People who have undergone trauma and who engage in art therapy along with psychotherapy have been shown to have higher levels of recovery from PTSD than those who engage in talk therapy alone. This is thought to be due to the fact that making art fosters feelings of control and power that the trauma had stolen from them. Bessel Van der Kolk, renowned psychiatrist who has researched and developed effective treatments for traumatic stress says in regards to the expressive therapies, “The Capacity of art, music, and dance to circumvent the speechlessness that comes with terror may be one reason they are used as trauma treatments in cultures around the world.” (Van der Kolk, 2014)
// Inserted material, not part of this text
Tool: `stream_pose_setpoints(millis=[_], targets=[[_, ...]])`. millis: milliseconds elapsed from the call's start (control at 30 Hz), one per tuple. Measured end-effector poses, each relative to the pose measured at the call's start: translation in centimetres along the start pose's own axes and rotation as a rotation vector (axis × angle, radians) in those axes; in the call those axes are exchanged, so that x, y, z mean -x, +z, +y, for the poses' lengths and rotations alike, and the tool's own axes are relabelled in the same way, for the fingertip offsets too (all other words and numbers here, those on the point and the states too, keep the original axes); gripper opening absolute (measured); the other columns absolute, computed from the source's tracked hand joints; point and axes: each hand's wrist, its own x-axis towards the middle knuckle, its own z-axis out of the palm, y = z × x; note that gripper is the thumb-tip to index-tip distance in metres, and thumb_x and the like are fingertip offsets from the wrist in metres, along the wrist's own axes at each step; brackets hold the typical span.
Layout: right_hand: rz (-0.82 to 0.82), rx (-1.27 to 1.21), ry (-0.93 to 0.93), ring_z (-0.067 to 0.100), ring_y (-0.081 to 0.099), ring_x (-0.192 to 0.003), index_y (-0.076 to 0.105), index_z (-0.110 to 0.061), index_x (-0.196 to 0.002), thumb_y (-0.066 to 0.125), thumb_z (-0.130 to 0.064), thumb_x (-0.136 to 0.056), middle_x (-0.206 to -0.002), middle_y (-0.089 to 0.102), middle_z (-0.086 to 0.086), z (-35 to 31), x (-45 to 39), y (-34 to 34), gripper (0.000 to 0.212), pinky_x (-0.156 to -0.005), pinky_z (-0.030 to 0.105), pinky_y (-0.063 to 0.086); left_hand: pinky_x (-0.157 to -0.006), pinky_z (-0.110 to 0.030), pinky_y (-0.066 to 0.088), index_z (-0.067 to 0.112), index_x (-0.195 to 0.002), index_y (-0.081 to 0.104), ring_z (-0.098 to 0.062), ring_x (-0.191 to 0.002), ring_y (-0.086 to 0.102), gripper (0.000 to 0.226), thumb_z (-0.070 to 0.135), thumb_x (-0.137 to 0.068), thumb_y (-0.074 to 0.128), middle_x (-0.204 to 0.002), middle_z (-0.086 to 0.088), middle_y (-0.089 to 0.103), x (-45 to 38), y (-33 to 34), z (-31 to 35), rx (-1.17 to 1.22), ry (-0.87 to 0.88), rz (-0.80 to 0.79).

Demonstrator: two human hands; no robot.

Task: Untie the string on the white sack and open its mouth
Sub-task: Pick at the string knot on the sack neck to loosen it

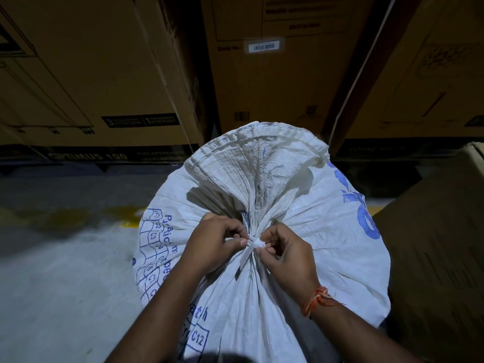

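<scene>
- The white sack [262, 205] stood before you, full and probably heavy, its woven cloth soft.
- Your left hand [214, 242] and right hand [285, 252] pinched the thin string [253, 243] at its neck, the best hold.

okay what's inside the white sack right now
Nothing inside shows. The white sack bulges full, but its neck is still cinched by the string, which the left hand and right hand are pinching.

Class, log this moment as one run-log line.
step: untying | left hand: pinching string | right hand: pinching string | white sack: neck tied, mouth closed
</scene>
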Motion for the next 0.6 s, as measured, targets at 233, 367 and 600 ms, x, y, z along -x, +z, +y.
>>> stream_pose_setpoints(millis=[233,367,600], targets=[[0.015,0.016,-0.012,0.002,0.055,-0.058,0.064,-0.023,-0.087,0.08,-0.01,-0.076,-0.068,0.062,-0.005,0.19,-0.11,0.13,0.023,-0.063,0.013,0.049,-0.078,-0.026,0.044,0.032,-0.081,0.078,-0.008,-0.091,0.057,0.004,0.029,-0.082,0.08,-0.076,0.013,0.07,-0.26,0.29,-0.03,0.029,0.004,-0.011],[0.029,0.016,-0.008,0.004,0.058,-0.06,0.062,-0.023,-0.086,0.079,-0.012,-0.075,-0.068,0.064,-0.006,0.3,-0.11,0.21,0.023,-0.063,0.014,0.05,-0.075,-0.024,0.04,0.028,-0.081,0.078,-0.004,-0.09,0.056,0.003,0.03,-0.083,0.077,-0.075,0.013,0.071,-0.18,0.44,0.28,0.028,-0.006,0.001],[0.037,-0.008,0.0,0.005,0.057,-0.061,0.06,-0.021,-0.087,0.08,-0.011,-0.075,-0.072,0.067,0.002,0.31,-0.02,0.31,0.025,-0.064,0.017,0.051,-0.073,-0.015,0.037,0.029,-0.077,0.076,0.0,-0.082,0.057,0.006,0.028,-0.083,0.077,-0.072,0.01,0.071,-0.05,0.45,0.54,0.025,-0.001,0.004]])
Brain research has shown that trauma is stored in a nonverbal area of the brain. However, the part of the brain that is in charge of verbal expression shuts down during a traumatic event, as well as later on when the person is reminded of, or triggered, to recall the trauma. Not to mention that talking about a traumatic event can be very difficult and triggering. Thus it is critical to be able to access the nonverbal memories in a way that feels safe. Art therapy provides this safe route of expression for many people, sometimes without the client even having to use words. Yet, the process also can lead the client to a deeper understanding of their own experience, as in “A picture is worth a thousand words”. Trauma-informed expressive art therapy is based on the idea that art expression is helpful in reconnecting implicit (sensory) and explicit (declarative) memories of trauma, and in the treatment of PTSD (Malchiodi, 2012). It is also known to help clients with PTSD to develop the skills to regulate their emotions as well as balance and control their body’s physical reactions to the traumatic memory.
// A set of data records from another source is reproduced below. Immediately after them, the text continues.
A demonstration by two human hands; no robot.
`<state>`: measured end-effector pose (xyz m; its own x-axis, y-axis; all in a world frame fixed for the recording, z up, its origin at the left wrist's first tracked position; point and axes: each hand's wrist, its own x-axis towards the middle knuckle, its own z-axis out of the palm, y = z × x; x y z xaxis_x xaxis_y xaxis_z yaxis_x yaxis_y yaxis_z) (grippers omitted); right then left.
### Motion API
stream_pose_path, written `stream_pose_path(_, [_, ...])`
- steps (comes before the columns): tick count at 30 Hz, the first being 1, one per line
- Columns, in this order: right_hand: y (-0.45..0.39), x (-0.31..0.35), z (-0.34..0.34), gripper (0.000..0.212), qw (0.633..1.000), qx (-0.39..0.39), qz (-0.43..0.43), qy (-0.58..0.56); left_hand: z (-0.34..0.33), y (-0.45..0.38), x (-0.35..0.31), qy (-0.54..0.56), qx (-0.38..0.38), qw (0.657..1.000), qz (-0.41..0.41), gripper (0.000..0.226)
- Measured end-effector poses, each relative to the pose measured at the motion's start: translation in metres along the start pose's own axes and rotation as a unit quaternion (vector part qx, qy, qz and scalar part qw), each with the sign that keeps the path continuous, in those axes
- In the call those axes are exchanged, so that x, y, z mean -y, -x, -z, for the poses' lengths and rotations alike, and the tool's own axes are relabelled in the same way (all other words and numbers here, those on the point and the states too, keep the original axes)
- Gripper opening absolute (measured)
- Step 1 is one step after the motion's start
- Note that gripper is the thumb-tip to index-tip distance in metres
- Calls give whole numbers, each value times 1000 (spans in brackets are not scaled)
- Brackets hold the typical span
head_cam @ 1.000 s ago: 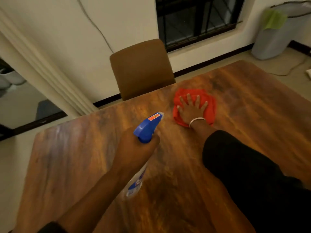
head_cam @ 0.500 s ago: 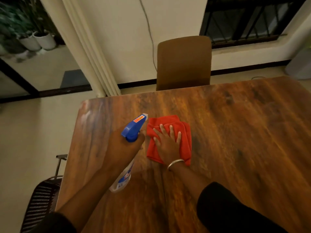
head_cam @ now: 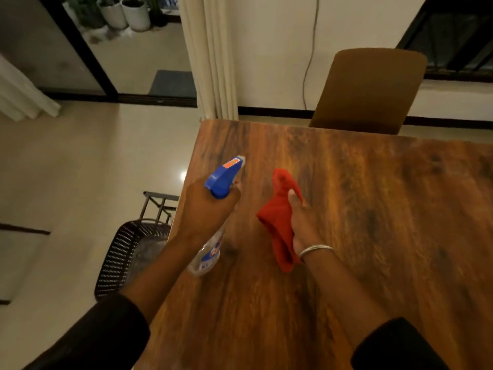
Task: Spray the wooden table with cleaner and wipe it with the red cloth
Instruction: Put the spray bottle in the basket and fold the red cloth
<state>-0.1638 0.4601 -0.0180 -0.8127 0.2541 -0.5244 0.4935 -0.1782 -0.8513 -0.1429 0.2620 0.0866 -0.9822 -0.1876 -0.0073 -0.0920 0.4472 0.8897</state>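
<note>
Left hand [head_cam: 205, 209] grips spray bottle [head_cam: 217, 198]; right hand [head_cam: 301, 225] clutches bunched red cloth [head_cam: 277, 222] above table [head_cam: 373, 209].

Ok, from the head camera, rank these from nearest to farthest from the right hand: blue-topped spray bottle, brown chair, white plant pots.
1. Blue-topped spray bottle, just left of the right hand.
2. Brown chair, beyond the table's far edge.
3. White plant pots, far left, behind glass.

Black sleeves [head_cam: 106, 332] on both arms; silver bangle [head_cam: 314, 251] at right wrist
</note>
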Motion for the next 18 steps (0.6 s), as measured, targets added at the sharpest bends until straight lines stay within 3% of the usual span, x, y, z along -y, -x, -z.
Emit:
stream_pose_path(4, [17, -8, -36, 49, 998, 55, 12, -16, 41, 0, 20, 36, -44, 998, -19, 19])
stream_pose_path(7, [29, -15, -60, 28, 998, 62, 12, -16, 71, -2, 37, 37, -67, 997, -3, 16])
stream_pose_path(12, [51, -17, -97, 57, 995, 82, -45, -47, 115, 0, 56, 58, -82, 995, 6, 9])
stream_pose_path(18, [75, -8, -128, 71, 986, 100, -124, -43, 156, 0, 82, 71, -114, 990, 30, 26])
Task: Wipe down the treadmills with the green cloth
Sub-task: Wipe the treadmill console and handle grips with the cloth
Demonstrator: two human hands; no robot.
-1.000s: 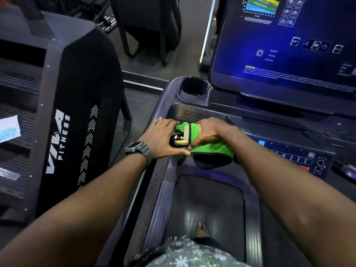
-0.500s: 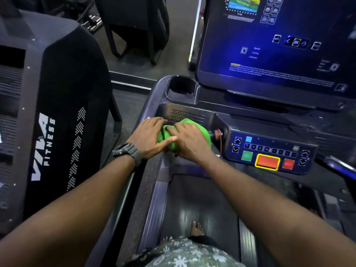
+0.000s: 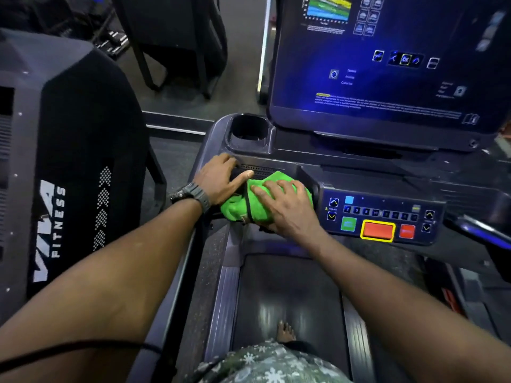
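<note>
Two hands meet at mid-frame on the green cloth (image 3: 260,200), bunched on the treadmill console (image 3: 290,161) just left of the button panel (image 3: 384,217). With fingers spread and lightly bent, the right hand (image 3: 284,208) presses down on top of it. Beside it, the left hand (image 3: 221,179), a watch (image 3: 190,193) on its wrist, lies flat, thumb touching the cloth's edge. Above sit a cup holder (image 3: 249,128) and lit screen (image 3: 387,64); below, the belt (image 3: 287,294).
</note>
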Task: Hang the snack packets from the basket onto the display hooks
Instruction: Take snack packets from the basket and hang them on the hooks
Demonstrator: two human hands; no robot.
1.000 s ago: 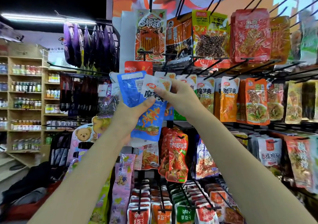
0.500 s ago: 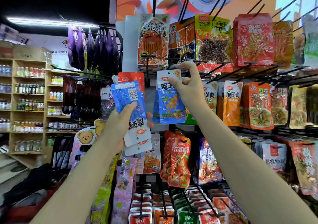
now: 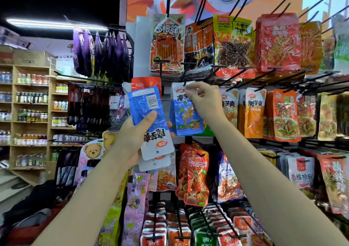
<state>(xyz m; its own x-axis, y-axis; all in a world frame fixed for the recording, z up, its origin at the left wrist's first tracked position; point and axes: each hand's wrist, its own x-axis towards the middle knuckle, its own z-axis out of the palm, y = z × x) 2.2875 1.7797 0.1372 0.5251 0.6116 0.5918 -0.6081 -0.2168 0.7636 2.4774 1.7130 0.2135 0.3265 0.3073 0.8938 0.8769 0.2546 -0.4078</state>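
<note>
Two blue packets (image 3: 151, 125) upside-down, near-vertical

**Both arms raised, left hand gripping, right hand pinching**

Both bare forearms reach up and forward from the lower edge of the view, converging toward the middle. The left hand (image 3: 132, 134) is turned palm inward, thumb laid across the front of a stack of blue packets (image 3: 149, 121), fingers curled behind. The right hand (image 3: 204, 102) sits higher, wrist bent, thumb and forefinger pinched at the top edge of a hanging blue packet (image 3: 186, 113), remaining fingers loosely curled.
</note>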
It is known in the world of psychotherapy that it is necessary for survivors of trauma to be able to express their emotions and core beliefs about what happened to them, to have the assistance of a therapist to help them work through them in a healthy way, and to ultimately be able to re-create or re-tell their painful experience in a new way, one that re-defines it as something more positive and growth-oriented. Art work is a very vivid and effective way of telling one’s “story”. An example of re-creating one’s trauma story is one man who identified his cancer diagnosis as his “eye-opener” or “cherish every moment” experience. Others have learned to identify the trauma that happened to them as what ultimately strengthened them in the broken places, brought them great wisdom, and even motivated and allowed them to in turn become healers that help other survivors experience healing. The process of addressing trauma takes great courage and patience. Take a positive step for yourself and allow art therapy to ease the pain and difficulty of that process.
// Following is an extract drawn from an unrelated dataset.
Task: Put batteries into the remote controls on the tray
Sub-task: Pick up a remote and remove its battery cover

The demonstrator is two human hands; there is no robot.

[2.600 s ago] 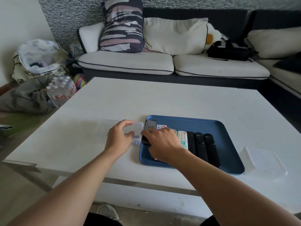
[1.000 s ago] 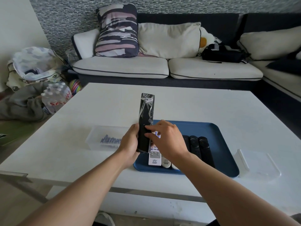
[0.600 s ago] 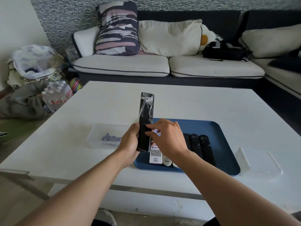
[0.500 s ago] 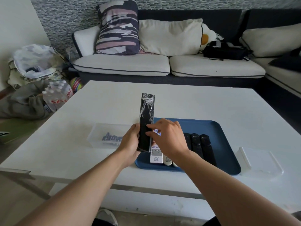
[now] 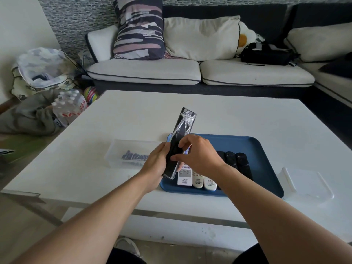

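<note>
now our left hand (image 5: 156, 162) grips the lower end of a long black remote (image 5: 180, 139), tilted over the left edge of the blue tray (image 5: 261, 149); our right hand (image 5: 198, 154) pinches its glossy, plastic-wrapped face with thumb and fingertips.

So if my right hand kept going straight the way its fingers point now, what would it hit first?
The right hand points left, fingers already touching the black wrapped remote. Past that, probably the left hand gripping it, though depth is unclear.
</note>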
Malchiodi, C. (2012). Art therapy and the brain. In C. Malchiodi (ed.), Handbook of Art Therapy. New York: Guilford Press.
Naumburg, M. (1973). An Introduction to Art Therapy: Studies of the “Free” Art Expression of Behavior Problem Children and Adolescents as a Means of Diagnosis and Therapy. New York: Teachers College Press.
Van der Kolk, B. (2014). The Body Keeps the Score: Brain, Mind, and Body in the Healing of Trauma. New York: Penguin Books.